Ed Howker

… in the battle for London

issue 26 November 2011

Charlatan, fornicator, liar, inebriate, pugilist, Marxist, anti-Semite; Ken Livingstone has been called many things but never a writer. Actually, that’s a shame because his words following the 2005 London bombings were brilliantly defiant; perhaps the most powerful speech by a British politician in the last decade.

He can be witty — the former leader of the Greater London Council abolished by Margaret Thatcher began his speech accepting the Mayoralty with the words: ‘As I was saying before I was so rudely interrupted 14 years ago …’ Even Tony Blair, who effectively forced Livingstone to leave the Labour party in order to stand, eventually admitted his misjudgment.

Livingstone’s election in 2000 caused the first breakdown of the seemingly unstoppable New Labour spin-machine.
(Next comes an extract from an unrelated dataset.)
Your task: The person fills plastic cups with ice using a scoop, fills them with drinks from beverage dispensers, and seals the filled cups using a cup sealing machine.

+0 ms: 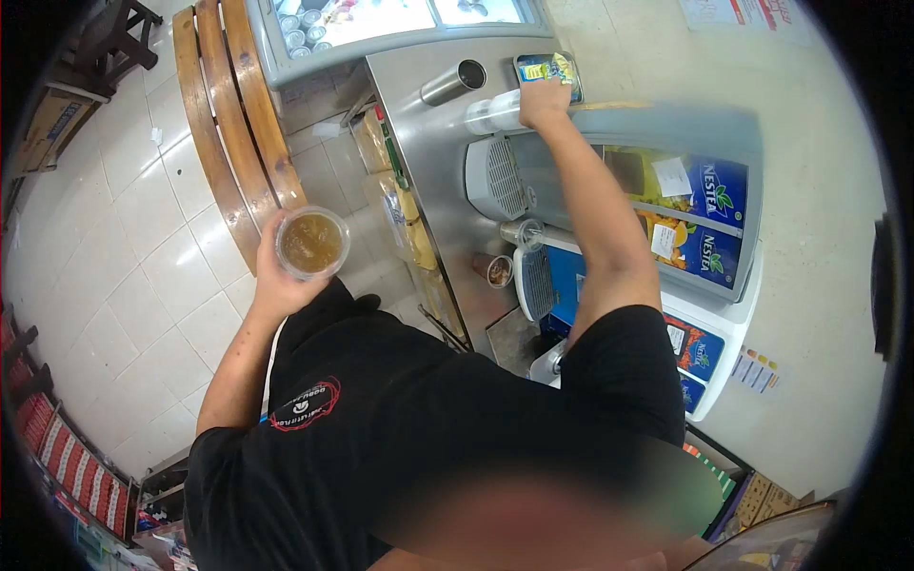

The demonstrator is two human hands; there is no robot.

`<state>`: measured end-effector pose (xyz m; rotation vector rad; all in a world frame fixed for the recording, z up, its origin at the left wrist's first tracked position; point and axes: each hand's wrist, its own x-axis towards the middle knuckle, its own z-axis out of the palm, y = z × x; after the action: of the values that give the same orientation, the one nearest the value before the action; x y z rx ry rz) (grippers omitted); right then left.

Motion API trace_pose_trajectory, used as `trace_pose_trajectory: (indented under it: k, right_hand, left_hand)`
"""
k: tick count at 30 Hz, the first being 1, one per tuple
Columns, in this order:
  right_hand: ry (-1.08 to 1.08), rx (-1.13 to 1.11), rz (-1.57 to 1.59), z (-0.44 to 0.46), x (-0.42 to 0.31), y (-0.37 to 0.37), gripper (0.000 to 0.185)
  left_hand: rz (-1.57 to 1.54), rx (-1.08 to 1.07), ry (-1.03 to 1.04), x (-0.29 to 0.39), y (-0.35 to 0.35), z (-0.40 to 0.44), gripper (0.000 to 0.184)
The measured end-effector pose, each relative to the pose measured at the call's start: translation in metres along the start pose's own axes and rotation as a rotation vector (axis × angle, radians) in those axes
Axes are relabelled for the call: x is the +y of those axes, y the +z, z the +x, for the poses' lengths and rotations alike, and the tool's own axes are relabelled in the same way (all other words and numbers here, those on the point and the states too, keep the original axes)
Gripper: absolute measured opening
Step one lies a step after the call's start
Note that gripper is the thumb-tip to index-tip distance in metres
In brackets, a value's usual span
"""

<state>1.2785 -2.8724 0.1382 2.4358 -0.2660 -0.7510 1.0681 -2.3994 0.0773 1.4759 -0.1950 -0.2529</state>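
My left hand (279, 276) is wrapped around a clear plastic cup (312, 244) of brown drink, held out over the floor beside the counter. On the far side my right hand (544, 103) reaches to a small dark tray (575, 88) with a yellow and blue packet (545, 72) in it. The fingers of that hand are mostly hidden, so its grip is unclear. Close beside it lies a stack of white, translucent cups or lids (493, 114). A metal tumbler (455, 83) stands on the steel counter (405, 86).
Nestea dispensers (719, 190) line the wall side of the counter. A cup with dark drink (493, 270) and a clear cup (524, 233) stand near their drip trays (496, 178). A wooden slatted bench (224, 114) is at the left, a chest freezer (400, 43) at the top.
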Motion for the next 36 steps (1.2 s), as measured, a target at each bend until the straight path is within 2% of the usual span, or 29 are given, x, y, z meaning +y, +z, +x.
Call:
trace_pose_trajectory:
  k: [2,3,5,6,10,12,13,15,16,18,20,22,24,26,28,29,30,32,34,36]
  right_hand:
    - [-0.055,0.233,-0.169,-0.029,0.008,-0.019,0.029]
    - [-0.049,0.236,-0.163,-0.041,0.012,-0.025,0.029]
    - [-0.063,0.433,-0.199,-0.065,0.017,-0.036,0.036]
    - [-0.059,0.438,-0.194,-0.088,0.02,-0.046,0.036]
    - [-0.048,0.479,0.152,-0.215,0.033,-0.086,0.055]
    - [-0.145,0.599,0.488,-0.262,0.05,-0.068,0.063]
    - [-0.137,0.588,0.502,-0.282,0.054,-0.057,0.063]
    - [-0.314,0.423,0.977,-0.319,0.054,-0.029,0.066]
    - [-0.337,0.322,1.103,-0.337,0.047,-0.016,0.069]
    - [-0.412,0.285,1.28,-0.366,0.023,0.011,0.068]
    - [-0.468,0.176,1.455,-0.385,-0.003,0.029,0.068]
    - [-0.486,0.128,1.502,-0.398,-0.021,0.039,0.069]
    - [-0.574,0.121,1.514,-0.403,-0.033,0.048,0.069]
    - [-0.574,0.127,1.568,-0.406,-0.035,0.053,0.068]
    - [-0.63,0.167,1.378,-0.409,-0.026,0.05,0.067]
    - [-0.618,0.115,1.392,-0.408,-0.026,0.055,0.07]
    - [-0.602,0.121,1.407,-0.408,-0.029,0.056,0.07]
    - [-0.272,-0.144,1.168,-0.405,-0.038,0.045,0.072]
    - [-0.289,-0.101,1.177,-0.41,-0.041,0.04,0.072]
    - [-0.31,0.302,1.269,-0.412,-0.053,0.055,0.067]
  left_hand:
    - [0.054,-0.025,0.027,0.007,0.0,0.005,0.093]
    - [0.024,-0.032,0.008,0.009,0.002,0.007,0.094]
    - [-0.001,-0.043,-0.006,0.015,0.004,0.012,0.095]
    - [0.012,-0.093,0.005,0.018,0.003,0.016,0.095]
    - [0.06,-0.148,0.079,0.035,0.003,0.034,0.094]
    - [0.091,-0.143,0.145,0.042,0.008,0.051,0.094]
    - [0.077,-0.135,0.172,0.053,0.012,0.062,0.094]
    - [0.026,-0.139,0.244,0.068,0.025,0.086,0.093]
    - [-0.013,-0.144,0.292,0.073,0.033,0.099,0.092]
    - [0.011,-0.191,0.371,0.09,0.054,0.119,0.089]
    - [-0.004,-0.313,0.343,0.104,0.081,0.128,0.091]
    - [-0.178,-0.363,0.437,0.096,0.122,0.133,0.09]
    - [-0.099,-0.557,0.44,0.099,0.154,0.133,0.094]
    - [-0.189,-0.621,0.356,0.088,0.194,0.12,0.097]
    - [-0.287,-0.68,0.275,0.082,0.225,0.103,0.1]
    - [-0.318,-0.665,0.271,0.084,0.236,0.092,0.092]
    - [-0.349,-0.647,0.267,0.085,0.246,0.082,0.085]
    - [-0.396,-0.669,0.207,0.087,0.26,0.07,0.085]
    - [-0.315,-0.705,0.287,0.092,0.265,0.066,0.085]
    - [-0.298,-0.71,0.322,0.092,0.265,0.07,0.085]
Reading this book, you quickly realise why. Triangulation, dividing lines and regimented campaign management — all those techniques adopted from US pollsters by New Labour — had been perfected by Livingstone much earlier during the left-wing blood feuds of the 1970s. By the 1990s, Ken was a more accomplished politician than almost any of his contemporaries gave him credit for. That wasn’t New Labour’s only error.

Livingstone, Blair imagined, remained a radical socialist. His two-term mayoral administration took highly eccentric positions towards Venezuela, radical Islam and Israel but was barely less pro-business than Boris Johnson’s. There is a hair’s breadth between their visions for London. The question for Londoners in 2012 is one of personal competence. And, were you to believe this autobiography, you might think that Ken Livingstone is the only competent politician in Britain.

Put plainly, he has produced the single most ambitious act of self-justification in modern political memoir. If you are a professional rival, a sceptical bureaucrat, if you once met him in a pub and accidently trod on his foot, you’ll almost certainly find some disobliging reference to yourself in this book.